Using the exact wording, repeat every line of the material.

..........

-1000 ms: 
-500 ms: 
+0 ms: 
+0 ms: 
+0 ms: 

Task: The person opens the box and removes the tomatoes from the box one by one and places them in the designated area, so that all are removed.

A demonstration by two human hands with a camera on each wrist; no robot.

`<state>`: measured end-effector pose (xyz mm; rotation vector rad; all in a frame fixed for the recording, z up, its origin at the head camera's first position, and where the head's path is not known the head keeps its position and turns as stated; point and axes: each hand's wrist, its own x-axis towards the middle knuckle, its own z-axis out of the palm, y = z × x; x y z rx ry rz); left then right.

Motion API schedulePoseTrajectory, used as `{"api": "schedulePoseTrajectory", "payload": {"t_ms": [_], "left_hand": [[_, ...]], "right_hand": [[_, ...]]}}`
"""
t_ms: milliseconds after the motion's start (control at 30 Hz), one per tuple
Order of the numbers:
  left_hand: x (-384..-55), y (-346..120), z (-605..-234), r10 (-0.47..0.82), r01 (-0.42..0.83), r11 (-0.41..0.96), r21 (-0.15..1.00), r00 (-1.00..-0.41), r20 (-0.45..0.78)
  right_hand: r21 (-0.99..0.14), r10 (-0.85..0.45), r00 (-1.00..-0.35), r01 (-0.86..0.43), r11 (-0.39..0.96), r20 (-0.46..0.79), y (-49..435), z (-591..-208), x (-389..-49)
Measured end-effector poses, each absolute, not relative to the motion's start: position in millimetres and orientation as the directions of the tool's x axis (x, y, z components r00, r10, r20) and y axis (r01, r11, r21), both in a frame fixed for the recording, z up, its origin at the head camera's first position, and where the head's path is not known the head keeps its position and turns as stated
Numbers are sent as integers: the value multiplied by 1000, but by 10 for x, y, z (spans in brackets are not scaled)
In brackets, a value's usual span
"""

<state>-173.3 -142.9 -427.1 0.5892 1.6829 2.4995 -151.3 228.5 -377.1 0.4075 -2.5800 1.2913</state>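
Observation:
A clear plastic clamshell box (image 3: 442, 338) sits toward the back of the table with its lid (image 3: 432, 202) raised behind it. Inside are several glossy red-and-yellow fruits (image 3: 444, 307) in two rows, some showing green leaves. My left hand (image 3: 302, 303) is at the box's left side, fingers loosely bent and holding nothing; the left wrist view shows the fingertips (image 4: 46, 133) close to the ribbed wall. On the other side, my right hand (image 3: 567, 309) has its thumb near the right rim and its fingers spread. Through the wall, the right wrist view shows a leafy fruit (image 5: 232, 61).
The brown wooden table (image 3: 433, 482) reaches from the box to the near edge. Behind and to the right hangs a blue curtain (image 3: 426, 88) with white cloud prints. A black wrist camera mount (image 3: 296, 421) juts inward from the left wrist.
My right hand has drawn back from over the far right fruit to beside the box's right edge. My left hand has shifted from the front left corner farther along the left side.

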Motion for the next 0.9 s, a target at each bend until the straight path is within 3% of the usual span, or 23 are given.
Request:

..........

> [Task output]:
-1000 ms: 
-500 ms: 
+0 ms: 
+0 ms: 
+0 ms: 

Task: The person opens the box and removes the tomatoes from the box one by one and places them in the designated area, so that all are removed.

A demonstration by two human hands with a camera on each wrist; no robot.

`<state>`: measured end-effector pose (xyz mm; rotation vector rad; all in a frame fixed for the recording, z up, its origin at the head camera's first position, and where the head's path is not known the head keeps its position and turns as stated; point and axes: each hand's wrist, its own x-axis towards the middle knuckle, its own z-axis out of the palm, y = z × x; x y z rx ry rz); left then right.

Motion API schedulePoseTrajectory, used as `{"api": "schedulePoseTrajectory", "payload": {"t_ms": [_], "left_hand": [[_, ...]], "right_hand": [[_, ...]]}}`
"""
t_ms: milliseconds after the motion's start (control at 30 Hz), one per tuple
Order of the numbers:
  left_hand: x (-384..-55), y (-346..120), z (-605..-234), r10 (-0.47..0.82), r01 (-0.42..0.83), r11 (-0.41..0.96), r21 (-0.15..1.00), r00 (-1.00..-0.41), r20 (-0.45..0.78)
  right_hand: r21 (-0.99..0.14), r10 (-0.85..0.45), r00 (-1.00..-0.35), r01 (-0.86..0.43), r11 (-0.39..0.96), r20 (-0.46..0.79), y (-49..435), z (-591..-208), x (-389..-49)
Measured end-effector poses, each absolute, not relative to the motion's start: position in millimetres and orientation as the directions of the tool's x axis (x, y, z components r00, r10, r20) and y axis (r01, r11, r21), both in a frame fixed for the recording, z up, its origin at the head camera's first position, and where the head's path is not known the head keeps its position and turns as stated
Numbers are sent as integers: the value multiplied by 1000, but by 10 for x, y, z (spans in brackets are not scaled)
In brackets, a value's usual span
"""

<state>-173.3 -142.9 -427.1 0.5892 1.6829 2.4995 -151.3 228.5 -377.1 0.4075 -2.5800 1.2913</state>
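Observation:
A clear plastic clamshell box (image 3: 442, 338) sits toward the back of the table with its lid (image 3: 432, 202) raised behind it. Inside are several glossy red-and-yellow fruits (image 3: 444, 307) in two rows, some showing green leaves. My left hand (image 3: 302, 303) is at the box's left side, fingers loosely bent and holding nothing; the left wrist view shows the fingertips (image 4: 46, 133) close to the ribbed wall. On the other side, my right hand (image 3: 567, 309) has its thumb near the right rim and its fingers spread. Through the wall, the right wrist view shows a leafy fruit (image 5: 232, 61).
The brown wooden table (image 3: 433, 482) reaches from the box to the near edge. Behind and to the right hangs a blue curtain (image 3: 426, 88) with white cloud prints. A black wrist camera mount (image 3: 296, 421) juts inward from the left wrist.
My right hand has drawn back from over the far right fruit to beside the box's right edge. My left hand has shifted from the front left corner farther along the left side.
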
Motion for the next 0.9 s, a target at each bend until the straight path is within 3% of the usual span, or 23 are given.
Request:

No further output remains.